Items listed in a dataset:
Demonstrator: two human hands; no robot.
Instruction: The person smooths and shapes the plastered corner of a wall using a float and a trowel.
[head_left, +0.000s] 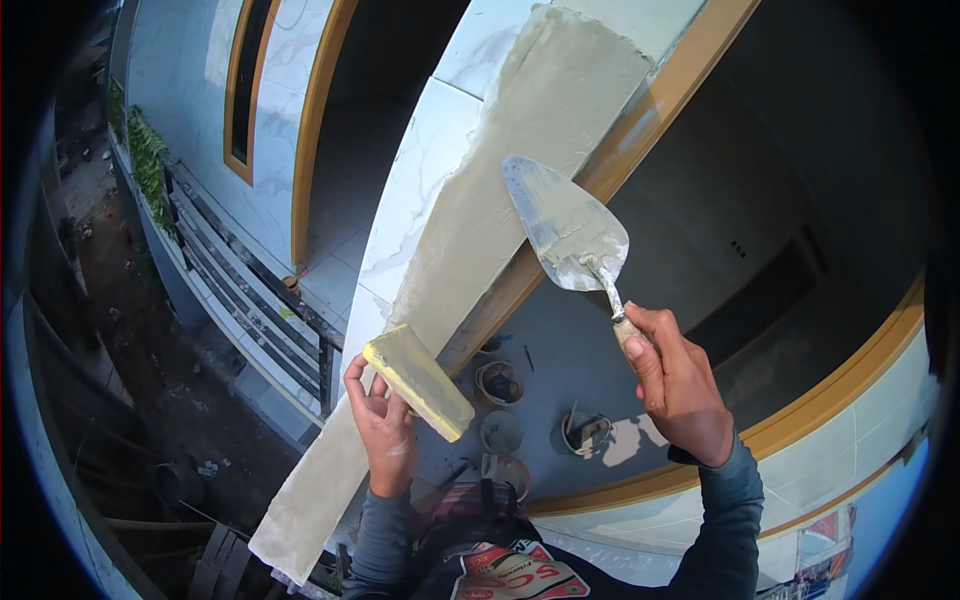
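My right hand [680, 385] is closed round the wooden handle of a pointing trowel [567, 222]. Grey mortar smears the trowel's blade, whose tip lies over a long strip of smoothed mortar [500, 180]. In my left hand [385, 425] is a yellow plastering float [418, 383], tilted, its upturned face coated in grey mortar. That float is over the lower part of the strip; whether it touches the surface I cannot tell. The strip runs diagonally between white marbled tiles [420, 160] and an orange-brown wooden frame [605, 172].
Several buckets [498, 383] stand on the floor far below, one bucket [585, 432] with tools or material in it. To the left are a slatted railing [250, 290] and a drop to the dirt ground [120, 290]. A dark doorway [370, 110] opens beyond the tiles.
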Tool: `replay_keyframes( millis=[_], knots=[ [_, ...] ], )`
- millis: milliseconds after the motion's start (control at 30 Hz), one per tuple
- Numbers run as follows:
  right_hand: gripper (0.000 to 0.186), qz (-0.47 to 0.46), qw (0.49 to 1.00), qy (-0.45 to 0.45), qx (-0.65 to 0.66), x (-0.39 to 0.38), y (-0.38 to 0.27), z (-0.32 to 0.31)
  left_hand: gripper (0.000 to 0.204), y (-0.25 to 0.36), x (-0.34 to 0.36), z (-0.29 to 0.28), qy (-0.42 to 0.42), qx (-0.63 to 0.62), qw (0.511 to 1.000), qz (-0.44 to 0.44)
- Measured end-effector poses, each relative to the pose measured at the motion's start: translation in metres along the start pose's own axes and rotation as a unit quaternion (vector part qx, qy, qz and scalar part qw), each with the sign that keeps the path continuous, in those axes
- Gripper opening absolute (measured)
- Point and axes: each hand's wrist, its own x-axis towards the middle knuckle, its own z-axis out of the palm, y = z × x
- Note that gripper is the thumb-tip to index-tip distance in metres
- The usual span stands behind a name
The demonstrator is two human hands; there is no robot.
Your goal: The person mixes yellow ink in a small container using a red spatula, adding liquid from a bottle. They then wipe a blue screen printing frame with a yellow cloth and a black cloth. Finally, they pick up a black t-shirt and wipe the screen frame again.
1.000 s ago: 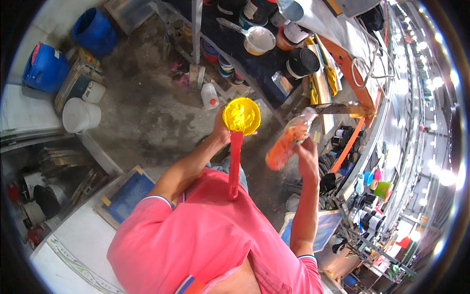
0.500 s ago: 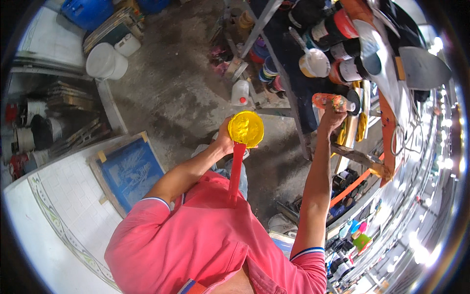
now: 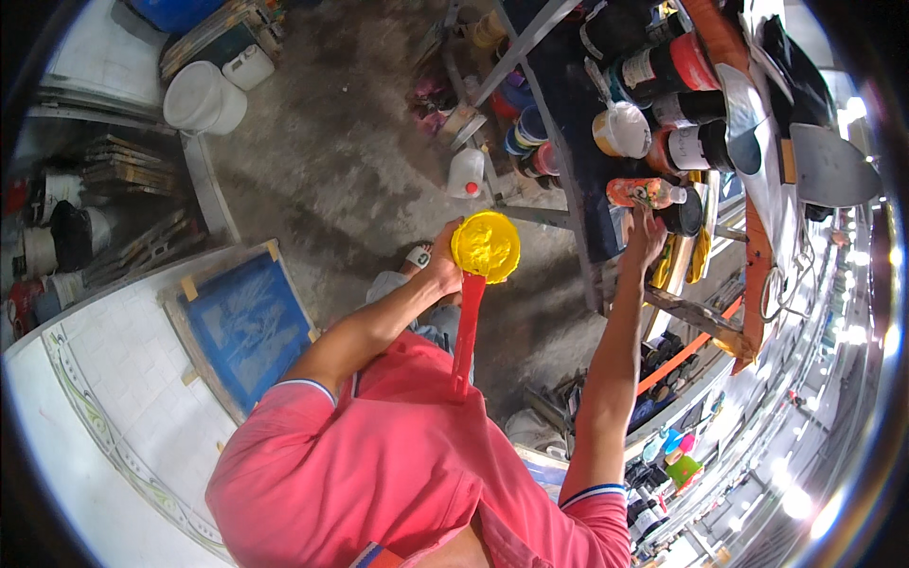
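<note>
My left hand (image 3: 443, 261) is closed round a small round tub (image 3: 513, 268) of thick yellow paint (image 3: 485, 244), held in front of my chest. A long flat red stick (image 3: 465, 331) leans out of the tub toward me; its lower end is hidden in the paint. Out to the right, my right hand (image 3: 647, 235) reaches to a clear bottle with an orange patterned label (image 3: 629, 192), lying on its side in view at the rack. The fingers are stretched out, their tips against the bottle. Beside its cap is a round black container (image 3: 684, 210).
Several paint jars (image 3: 696, 148) and a white tub with a brush (image 3: 621, 130) crowd the rack at right. A white jug (image 3: 466, 173) sits on the floor by the rack's leg. At left are a blue screen frame (image 3: 248, 327) and a white bucket (image 3: 204, 97).
My right hand's fingers have straightened from a tighter curl at the bottle. The bottle has shifted slightly left against the rack. My view has turned a little; the left hand still holds the tub.
</note>
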Motion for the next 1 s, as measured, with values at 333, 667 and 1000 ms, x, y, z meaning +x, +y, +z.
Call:
replay_keyframes(
  millis=[333, 667, 1000],
  knots=[
    [0.047, 0.52, 0.806, -0.227, 0.169, -0.294, -0.15, -0.034, 0.057, -0.002, 0.051, 0.003, 0.049, 0.008, 0.999, -0.004],
    [0.027, 0.468, 0.83, -0.291, -0.083, -0.294, -0.187, -0.146, 0.063, -0.077, 0.044, -0.006, 0.026, 0.111, 0.982, -0.153],
    [0.019, -0.161, 0.699, -0.265, -0.644, -0.348, -0.258, -0.247, 0.064, -0.168, -0.031, -0.013, -0.024, 0.111, 0.948, -0.297]
  ],
)
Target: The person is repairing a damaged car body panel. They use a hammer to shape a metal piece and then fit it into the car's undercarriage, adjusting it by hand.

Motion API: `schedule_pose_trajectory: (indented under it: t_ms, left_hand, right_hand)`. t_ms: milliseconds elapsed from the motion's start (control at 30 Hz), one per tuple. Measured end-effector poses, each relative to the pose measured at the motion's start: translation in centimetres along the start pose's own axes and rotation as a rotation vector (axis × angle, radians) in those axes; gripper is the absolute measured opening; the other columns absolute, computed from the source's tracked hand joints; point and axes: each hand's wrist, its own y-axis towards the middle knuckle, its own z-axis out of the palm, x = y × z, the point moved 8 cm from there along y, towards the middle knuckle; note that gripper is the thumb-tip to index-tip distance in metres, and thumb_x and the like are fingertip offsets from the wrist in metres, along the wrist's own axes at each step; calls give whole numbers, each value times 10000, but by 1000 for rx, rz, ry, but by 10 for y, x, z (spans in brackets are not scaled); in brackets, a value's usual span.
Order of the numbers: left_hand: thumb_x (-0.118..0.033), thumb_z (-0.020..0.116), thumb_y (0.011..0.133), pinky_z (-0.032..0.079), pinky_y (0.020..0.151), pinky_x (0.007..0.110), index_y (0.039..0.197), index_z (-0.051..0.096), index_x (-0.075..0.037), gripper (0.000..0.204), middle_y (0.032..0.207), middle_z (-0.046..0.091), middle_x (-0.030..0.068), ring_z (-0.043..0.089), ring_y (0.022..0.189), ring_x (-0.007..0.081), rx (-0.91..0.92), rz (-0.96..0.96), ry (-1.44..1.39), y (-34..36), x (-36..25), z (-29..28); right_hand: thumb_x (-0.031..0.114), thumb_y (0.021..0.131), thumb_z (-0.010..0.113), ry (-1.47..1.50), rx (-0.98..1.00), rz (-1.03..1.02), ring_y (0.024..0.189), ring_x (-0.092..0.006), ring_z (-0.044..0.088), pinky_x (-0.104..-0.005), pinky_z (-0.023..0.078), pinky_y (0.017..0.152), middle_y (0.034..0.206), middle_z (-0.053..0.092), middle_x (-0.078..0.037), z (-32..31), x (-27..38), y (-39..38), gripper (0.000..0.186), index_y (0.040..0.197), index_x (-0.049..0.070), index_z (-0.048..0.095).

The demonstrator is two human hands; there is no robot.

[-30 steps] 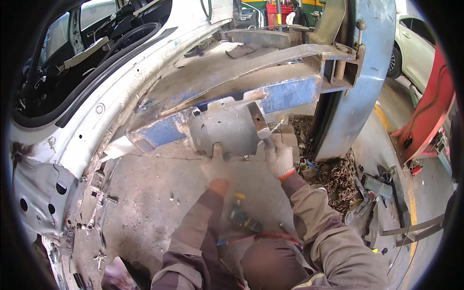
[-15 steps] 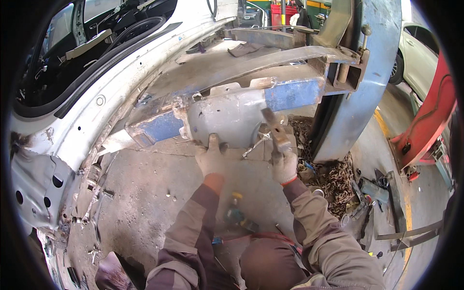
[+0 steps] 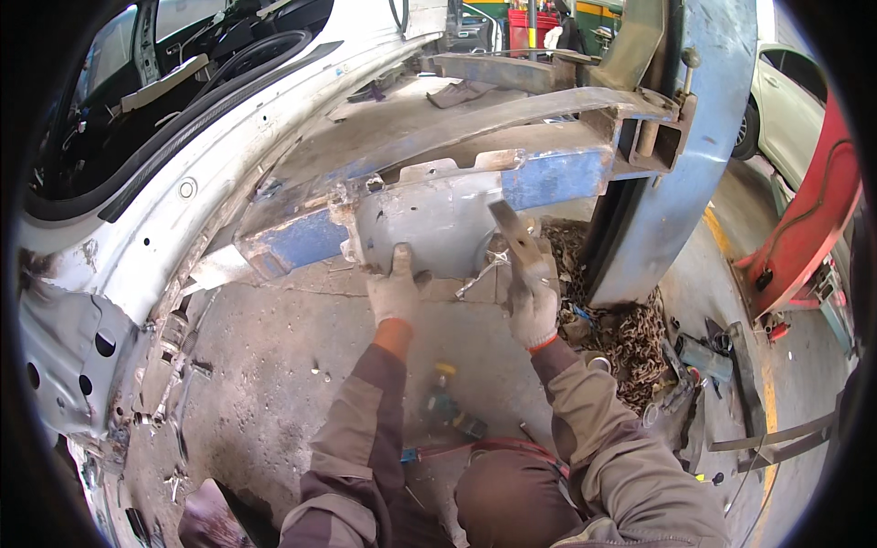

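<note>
A curved grey sheet-metal panel (image 3: 429, 222) with ragged, rusty flanges lies draped over the blue lift arm (image 3: 557, 178). My left hand (image 3: 393, 290), in a pale work glove, grips the panel's lower edge, its thumb on the front face and some fingers hidden under the metal. Just right of the panel, my gloved right hand (image 3: 533, 312) is closed around a hammer (image 3: 523, 239) with a long, worn, brownish head. The head stands raised near the panel's right side; contact with it cannot be made out. Most of the hammer's handle is hidden by the glove.
A stripped white car body (image 3: 183, 196) runs along the left. The blue lift post (image 3: 694, 155) rises at right, with a rusty chain heap (image 3: 639, 356) at its foot. A green power tool (image 3: 448, 409) lies on the concrete between my forearms. A red stand (image 3: 813, 219) is far right.
The hammer head has shifted slightly and turned a little in my right hand. My left hand keeps its hold on the panel's lower edge. The whole view has moved slightly.
</note>
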Motion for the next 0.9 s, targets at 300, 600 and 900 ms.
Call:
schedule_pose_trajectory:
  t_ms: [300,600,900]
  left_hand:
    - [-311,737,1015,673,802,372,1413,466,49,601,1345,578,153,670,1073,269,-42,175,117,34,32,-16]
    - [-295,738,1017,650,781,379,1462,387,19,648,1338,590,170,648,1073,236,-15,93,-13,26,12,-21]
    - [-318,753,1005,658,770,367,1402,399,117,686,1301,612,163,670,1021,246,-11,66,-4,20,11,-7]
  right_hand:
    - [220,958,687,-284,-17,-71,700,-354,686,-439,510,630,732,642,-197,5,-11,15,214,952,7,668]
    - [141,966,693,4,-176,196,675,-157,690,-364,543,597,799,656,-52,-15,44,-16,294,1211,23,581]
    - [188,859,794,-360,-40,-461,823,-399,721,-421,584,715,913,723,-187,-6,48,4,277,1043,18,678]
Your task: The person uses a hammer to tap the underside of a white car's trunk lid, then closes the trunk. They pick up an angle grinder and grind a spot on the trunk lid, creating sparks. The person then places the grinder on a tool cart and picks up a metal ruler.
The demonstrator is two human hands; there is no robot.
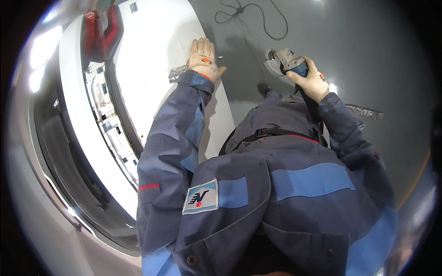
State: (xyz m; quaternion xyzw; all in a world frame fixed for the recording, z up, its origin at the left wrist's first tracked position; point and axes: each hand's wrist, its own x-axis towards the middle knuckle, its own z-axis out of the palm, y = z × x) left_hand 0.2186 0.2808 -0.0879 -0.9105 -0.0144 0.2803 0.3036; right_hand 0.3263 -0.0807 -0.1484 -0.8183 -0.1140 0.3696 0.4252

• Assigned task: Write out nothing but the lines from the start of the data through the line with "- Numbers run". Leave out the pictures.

• Exercise answer:
Demonstrator: two human hands; no robot.
Instruction: The person smooths and shapes the plastered corner of a wall using a float and a trowel.
[head_left, +0.000s] 
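My right hand [680, 385] is closed round the wooden handle of a pointing trowel [567, 222]. Grey mortar smears the trowel's blade, whose tip lies over a long strip of smoothed mortar [500, 180]. In my left hand [385, 425] is a yellow plastering float [418, 383], tilted, its upturned face coated in grey mortar. That float is over the lower part of the strip; whether it touches the surface I cannot tell. The strip runs diagonally between white marbled tiles [420, 160] and an orange-brown wooden frame [605, 172].
Several buckets [498, 383] stand on the floor far below, one bucket [585, 432] with tools or material in it. To the left are a slatted railing [250, 290] and a drop to the dirt ground [120, 290]. A dark doorway [370, 110] opens beyond the tiles.
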Tool: `replay_keyframes( millis=[_], knots=[ [_, ...] ], )`
- millis: milliseconds after the motion's start (control at 30 Hz), one per tuple
- Numbers run as follows:

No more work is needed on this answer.